Fig 5. Super-Enhancers in SCC25 and enriched binding of ETS1.

(A) Line plot displaying the ranked H3K27Ac ChIP-Seq signal in SCC25. Representative genes marked by Super-Enhancer (SE) are shown. (B) Boxplot of RNA-Seq expression values of genes associated with typical enhancers and Super-Enhancers. (C) Bargraph of SE marked top enriched MSigDB pathway. (D) Top enriched DNA-Binding motifs of transcription factors found within the Nucleosome Free Regions (NFR) of SCC25 SEs. (E) The distribution of binding events of ETS1 with SEs displayed as a histogram. (F) Linegraph showing the differences in the average ETS1 ChIP-Seq signal measured at Nucleosome Free Regions present in either SEs or typical enhancers.

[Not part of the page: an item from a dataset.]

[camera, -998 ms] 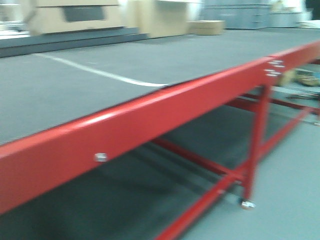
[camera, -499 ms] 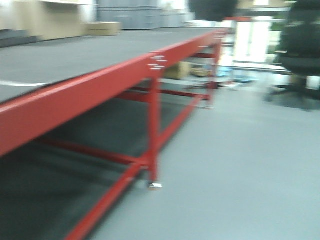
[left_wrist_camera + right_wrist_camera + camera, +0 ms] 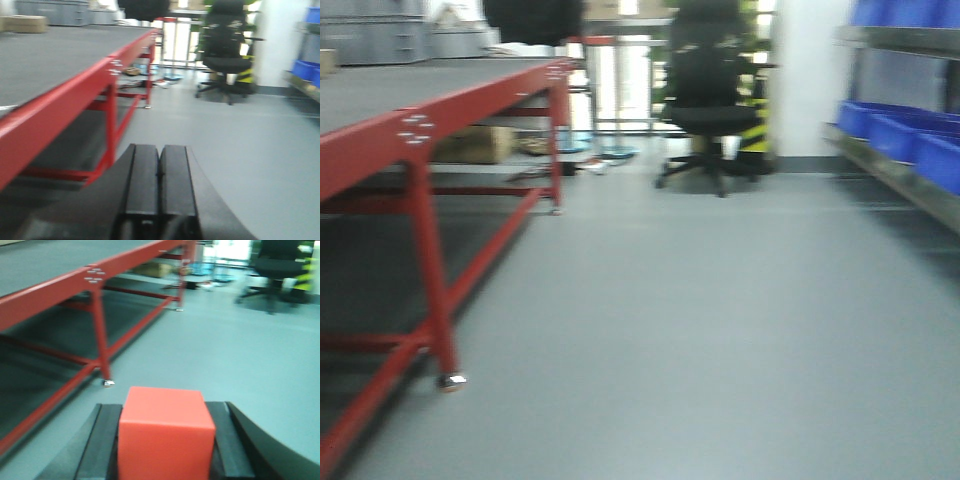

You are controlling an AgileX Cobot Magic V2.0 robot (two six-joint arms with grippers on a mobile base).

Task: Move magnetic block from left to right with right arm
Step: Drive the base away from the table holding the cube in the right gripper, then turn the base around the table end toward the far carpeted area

Fig 6. Loss of ETS1 affects SCC25 cell proliferation and migration.

(A) Western Blot analysis of expression of ETS1 and ETS2 in SCC25 cells either expressing either ETS1-targeting shRNAs or a non-targeting shRNA (shCON). GAPDH, loading control (B) Line plot displaying the differences in cellular proliferation between SCC25-shETS1 and SCC25-shCON cells, as determined by the MTT assay, (p = 0.0213, ANOVA, Tukey Post-Hoc Test). Wound scratch-healing assays for assessing cell migration after mitomycin treatment. (C) Percent area closure of the initial wound area of the SCC25-shETS1 and SCC25-shCON cells. (D) Representative images of the wound area after 0, 24 and 48 hours are displayed in the right (p = 0.0318, ANOVA, Tukey Post-Hoc). White hash marks denote the boundary of the wound.

Fig 7. Identification and analysis of global ETS1 target genes.

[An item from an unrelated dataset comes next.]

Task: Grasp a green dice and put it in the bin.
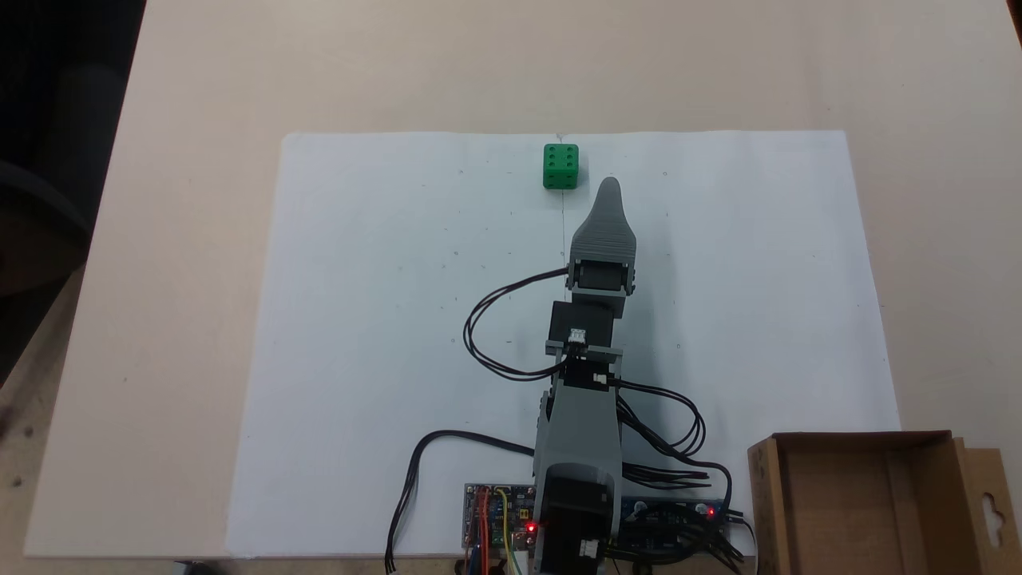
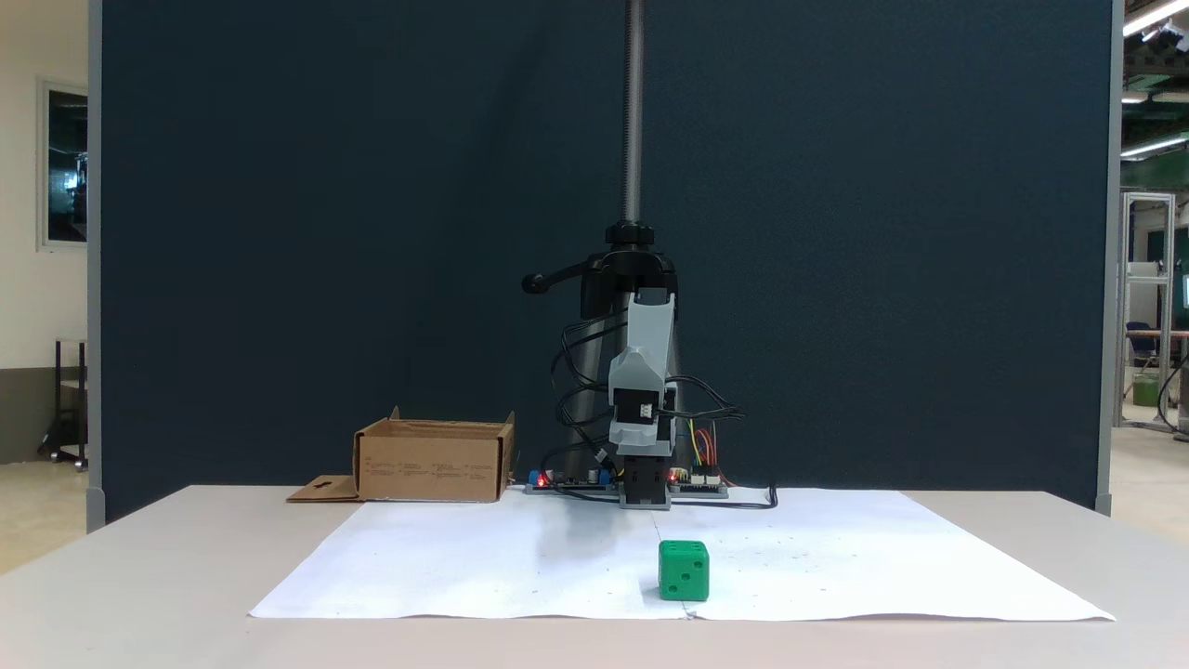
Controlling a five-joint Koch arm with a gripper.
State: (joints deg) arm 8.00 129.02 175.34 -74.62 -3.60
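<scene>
The green dice point(image 1: 560, 166) point(image 2: 684, 570) rests on the white paper sheet near its far edge in a fixed view, a face with several pips up. My gripper point(image 1: 608, 187) point(image 2: 645, 492) points toward that edge, its grey tip just right of and slightly short of the dice, apart from it. One jaw lies over the other, so no gap shows and nothing is seen held. The bin point(image 1: 838, 511) point(image 2: 432, 460), a brown cardboard box with a hang-hole flap point(image 1: 992, 499), stands beside the arm's base with a bare interior.
A white paper sheet point(image 1: 399, 319) covers the middle of the beige table point(image 1: 200, 80). Circuit boards point(image 1: 499, 515) and black cables point(image 1: 487, 335) lie around the arm's base. A dark partition point(image 2: 325, 232) and a camera pole point(image 2: 633, 111) stand behind the arm.
</scene>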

Sankey plot showing target genes of ETS1 based on the integration of RNA-Seq and ChIP-Seq data-sets. The tails of the plot display selected ETS1-dependent pathways revealed by gene-set enrichment analysis.

Fig 8. ETS1 is a key modulator of TGF-β signaling activated EMT.

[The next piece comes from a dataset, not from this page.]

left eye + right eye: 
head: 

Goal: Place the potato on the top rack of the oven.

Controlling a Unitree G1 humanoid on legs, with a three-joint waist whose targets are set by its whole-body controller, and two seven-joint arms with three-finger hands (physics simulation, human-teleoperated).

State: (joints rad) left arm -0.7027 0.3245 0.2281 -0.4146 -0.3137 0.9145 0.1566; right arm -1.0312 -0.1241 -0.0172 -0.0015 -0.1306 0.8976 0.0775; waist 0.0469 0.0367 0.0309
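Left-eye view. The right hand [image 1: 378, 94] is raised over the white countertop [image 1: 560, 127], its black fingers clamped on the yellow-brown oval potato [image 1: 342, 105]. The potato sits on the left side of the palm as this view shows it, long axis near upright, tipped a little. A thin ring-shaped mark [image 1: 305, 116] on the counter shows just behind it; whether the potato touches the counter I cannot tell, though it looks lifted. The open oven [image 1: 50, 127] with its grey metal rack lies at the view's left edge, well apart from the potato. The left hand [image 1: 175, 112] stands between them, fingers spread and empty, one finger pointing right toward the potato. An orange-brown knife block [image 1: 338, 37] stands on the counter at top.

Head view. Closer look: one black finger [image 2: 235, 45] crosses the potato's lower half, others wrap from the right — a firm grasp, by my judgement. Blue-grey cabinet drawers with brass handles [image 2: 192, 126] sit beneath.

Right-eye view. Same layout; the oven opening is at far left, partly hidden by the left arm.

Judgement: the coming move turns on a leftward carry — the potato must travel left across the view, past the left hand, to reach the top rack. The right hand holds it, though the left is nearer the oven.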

(A) Overlap between selected ETS1 target genes with the TGFβ-induced EMT signature. (B) Western blot showing the effect of loss of ETS1 in SCC25 cells on TGFβ signaling and activation.

Fig 9. ETS1 is a key modulator of EMT.

(A) Heat map of direct transcriptional ETS1 target genes that overlapped with published EMT Signature (Tan et al., 2014). (B) Heatmap showing the EMT score and the relative transcript levels of EMT and MET markers within SCC25 cells expressing shETS1 compared to shCON cells. (C) Western blot showing the expression of selected markers in SCC25 cells either expressing shETS1-2 or shETS1-3 as compared to cells expressing shCON. GAPDH, loading control.